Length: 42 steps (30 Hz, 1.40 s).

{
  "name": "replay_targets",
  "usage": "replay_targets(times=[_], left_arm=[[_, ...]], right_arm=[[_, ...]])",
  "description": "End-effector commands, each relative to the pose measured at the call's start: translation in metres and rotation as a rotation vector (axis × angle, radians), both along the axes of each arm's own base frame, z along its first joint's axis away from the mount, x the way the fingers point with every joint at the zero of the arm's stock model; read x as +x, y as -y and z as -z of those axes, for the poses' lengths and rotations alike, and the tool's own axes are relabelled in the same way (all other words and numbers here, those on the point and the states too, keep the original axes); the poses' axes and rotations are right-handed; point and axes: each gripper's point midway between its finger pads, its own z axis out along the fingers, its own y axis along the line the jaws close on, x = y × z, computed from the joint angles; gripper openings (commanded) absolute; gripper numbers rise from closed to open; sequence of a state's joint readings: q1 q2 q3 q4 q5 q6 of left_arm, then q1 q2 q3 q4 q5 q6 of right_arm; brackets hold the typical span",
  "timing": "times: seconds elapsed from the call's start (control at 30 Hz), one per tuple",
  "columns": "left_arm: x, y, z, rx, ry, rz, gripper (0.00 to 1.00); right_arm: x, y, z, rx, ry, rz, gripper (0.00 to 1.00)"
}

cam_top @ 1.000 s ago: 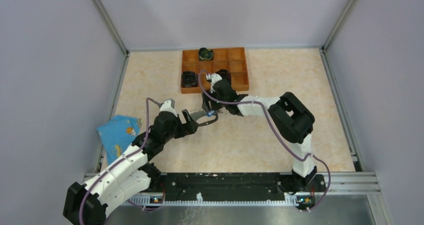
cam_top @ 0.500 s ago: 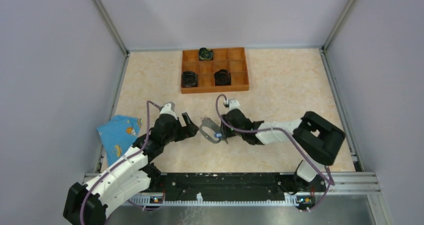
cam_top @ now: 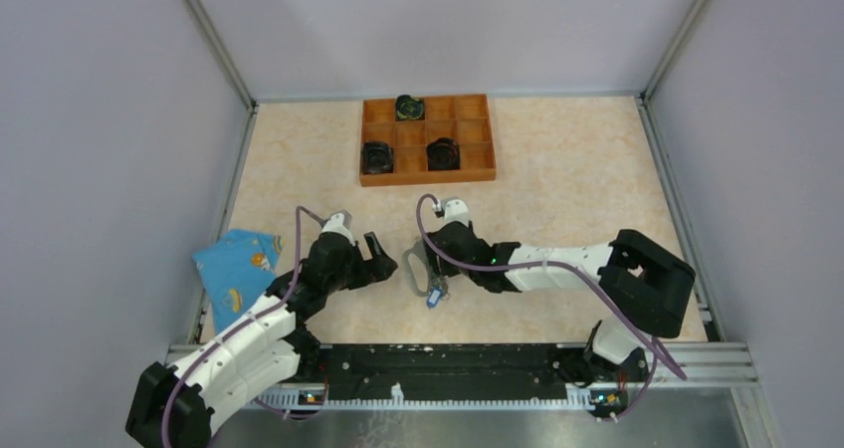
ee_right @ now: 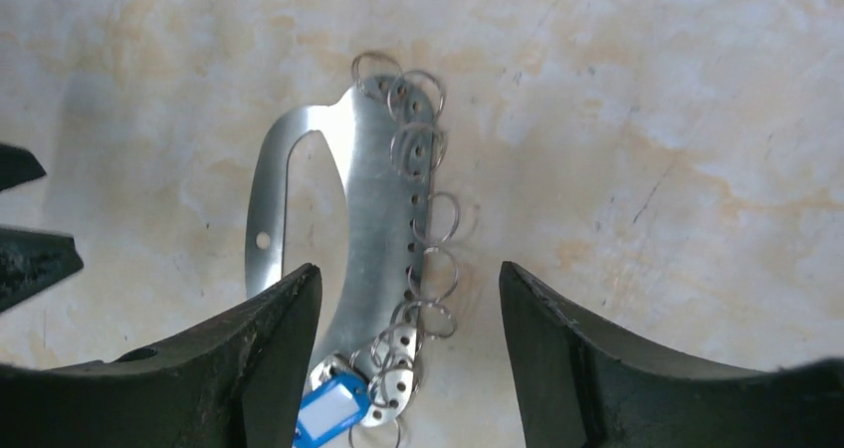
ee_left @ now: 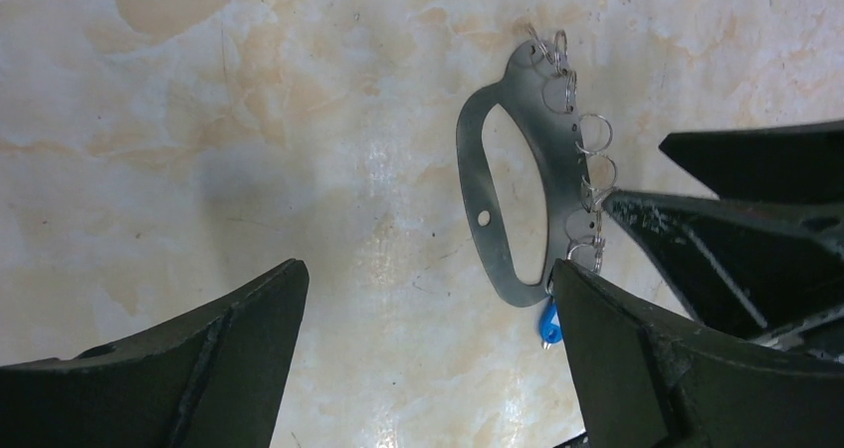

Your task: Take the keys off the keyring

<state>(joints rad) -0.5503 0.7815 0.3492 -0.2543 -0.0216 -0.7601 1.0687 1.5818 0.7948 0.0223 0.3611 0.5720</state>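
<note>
Keyring point(cam_top: 416, 267) lies flat on the desk point(cam_top: 557, 189), in the lower middle of the top view, and nothing grips it. The blue-headed key point(ee_right: 330, 415) hangs at its lower end, next to the small wire rings point(ee_right: 435, 214) on its edge. The right tool point(ee_right: 408, 291) is spread, with one finger on each side of this end, and it pinches nothing. I judge it is lined up to take the key. The left tool point(cam_top: 386, 259), spread wide and holding nothing, waits just beside, at the left, probably to steady the metal loop.

We are seeing the keys point(ee_right: 328, 415) cut by the right wrist view's bottom edge. Overhead, we are not resolving the keyring point(cam_top: 409, 267) rim.
</note>
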Motion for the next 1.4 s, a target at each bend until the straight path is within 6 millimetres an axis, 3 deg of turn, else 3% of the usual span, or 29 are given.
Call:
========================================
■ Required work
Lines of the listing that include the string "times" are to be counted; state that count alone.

■ Solution for this problem
2